As several technologies (Flash, Ajax, Flex, WPF/E…) have barely started vying for developers’ attention, it already seems from the AjaxWorld Conference in NYC that the interest level in building richer applications while complying with open standards is high. (Come on! Even Microsoft speakers were demonstrating ASP .NET AJAX on Ubuntu!)
With the extraordinary biodiversity of Ajax toolkits in this just-born ecosystem, this level of interest will necessarily drive the focus away from graphical user interfaces to more abstract questions on the business logic and data representations in such applications. And in typical Web 2.0 spirit these business logic and data architectures are no longer your good ol’ client-server tiers!
Should they run on your side, the User side, they should now be a complete part of the personal, custom, user experience, as easy to create, change, update, as posting to a blog or contributing to a wiki.
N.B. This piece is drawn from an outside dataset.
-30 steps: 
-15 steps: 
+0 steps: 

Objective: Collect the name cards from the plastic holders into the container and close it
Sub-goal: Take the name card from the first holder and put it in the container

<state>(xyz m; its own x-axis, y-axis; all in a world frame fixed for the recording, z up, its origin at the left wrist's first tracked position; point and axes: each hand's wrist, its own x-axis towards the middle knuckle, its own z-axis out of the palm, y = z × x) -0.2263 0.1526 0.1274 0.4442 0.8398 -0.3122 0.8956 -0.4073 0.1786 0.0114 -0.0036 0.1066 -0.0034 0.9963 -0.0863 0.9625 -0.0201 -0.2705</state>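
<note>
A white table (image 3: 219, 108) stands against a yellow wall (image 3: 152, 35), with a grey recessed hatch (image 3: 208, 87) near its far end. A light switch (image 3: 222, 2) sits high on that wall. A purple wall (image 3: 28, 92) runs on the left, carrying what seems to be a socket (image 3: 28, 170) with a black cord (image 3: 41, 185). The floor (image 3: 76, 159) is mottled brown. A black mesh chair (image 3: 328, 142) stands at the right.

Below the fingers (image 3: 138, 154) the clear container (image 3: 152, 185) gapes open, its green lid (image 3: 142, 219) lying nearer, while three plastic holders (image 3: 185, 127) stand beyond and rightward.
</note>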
But wait, doesn’t this turn somewhat upside-down the common understanding about IT methodologies, models and code development? In an early 2007 post, Dion Hinchcliffe called “Product Development 2.0” the on-line business trend of “building highly competitive online products by turning over non-essential control to users directly via the Web“. But where do we draw the line between “non-essential” and “essential” control?
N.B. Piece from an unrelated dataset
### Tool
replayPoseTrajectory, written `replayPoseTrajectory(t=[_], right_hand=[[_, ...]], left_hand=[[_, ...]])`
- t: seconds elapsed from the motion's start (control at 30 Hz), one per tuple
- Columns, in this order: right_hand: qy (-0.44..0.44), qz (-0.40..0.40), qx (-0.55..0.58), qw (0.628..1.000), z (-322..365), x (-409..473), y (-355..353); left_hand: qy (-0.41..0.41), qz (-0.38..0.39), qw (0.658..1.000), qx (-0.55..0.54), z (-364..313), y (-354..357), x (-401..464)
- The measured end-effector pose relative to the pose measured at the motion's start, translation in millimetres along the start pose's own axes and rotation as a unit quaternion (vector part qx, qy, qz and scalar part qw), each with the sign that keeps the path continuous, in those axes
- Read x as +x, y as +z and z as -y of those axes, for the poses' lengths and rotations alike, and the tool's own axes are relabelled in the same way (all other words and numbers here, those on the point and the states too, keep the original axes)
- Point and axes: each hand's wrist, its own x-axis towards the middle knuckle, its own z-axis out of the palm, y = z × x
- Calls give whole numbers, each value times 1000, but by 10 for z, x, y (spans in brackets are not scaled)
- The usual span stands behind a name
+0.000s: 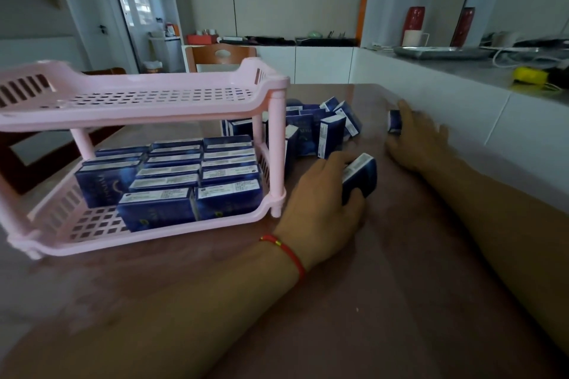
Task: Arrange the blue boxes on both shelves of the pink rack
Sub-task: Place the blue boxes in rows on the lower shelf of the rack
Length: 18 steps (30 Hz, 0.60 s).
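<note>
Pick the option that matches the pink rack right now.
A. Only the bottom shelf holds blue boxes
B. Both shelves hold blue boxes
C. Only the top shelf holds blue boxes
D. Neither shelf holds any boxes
A: the bottom shelf of the pink rack carries rows of blue boxes, while the slotted top shelf shows none.

**Rack and box status**

We see the pink rack (147, 108) upright on the table, two slotted shelves on posts. Its lower shelf holds blue boxes (181, 175) in tight rows — white labels facing up. We count none on the upper shelf. More loose boxes (320, 129) lie jumbled just right of the rack.
</note>
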Motion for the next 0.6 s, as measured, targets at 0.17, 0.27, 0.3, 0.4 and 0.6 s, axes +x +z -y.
replayPoseTrajectory(t=[0.17,0.27,0.3,0.4,0.6], right_hand=[[8,36,-2,999,-37,46,31],[-49,62,-57,995,-62,152,37],[-59,78,-48,994,-73,199,61],[-36,108,19,993,-99,271,117],[-33,63,-32,997,-116,196,66]], left_hand=[[-1,10,1000,2,-13,-9,-6],[-2,16,1000,-5,-6,-2,-9],[-6,17,1000,-8,4,-2,-3],[-10,13,1000,-8,23,1,21],[-20,27,999,-2,20,-5,42]])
This is really a spectrum from completely open, emerging processes to centralized, authoritative, goal-driven planning—and everything in between. Development tools should accordingly accommodate such diverse, and possibly evolving over time, architectures of participation. In the design of the DreamFace Interactive Framework, we constantly kept in mind that frameworks are a class of tools geared at leveraging best practices and design patterns, while a declarative approach to business logics and data models goes a long way towards the adaptablility required by Product Development 2.0.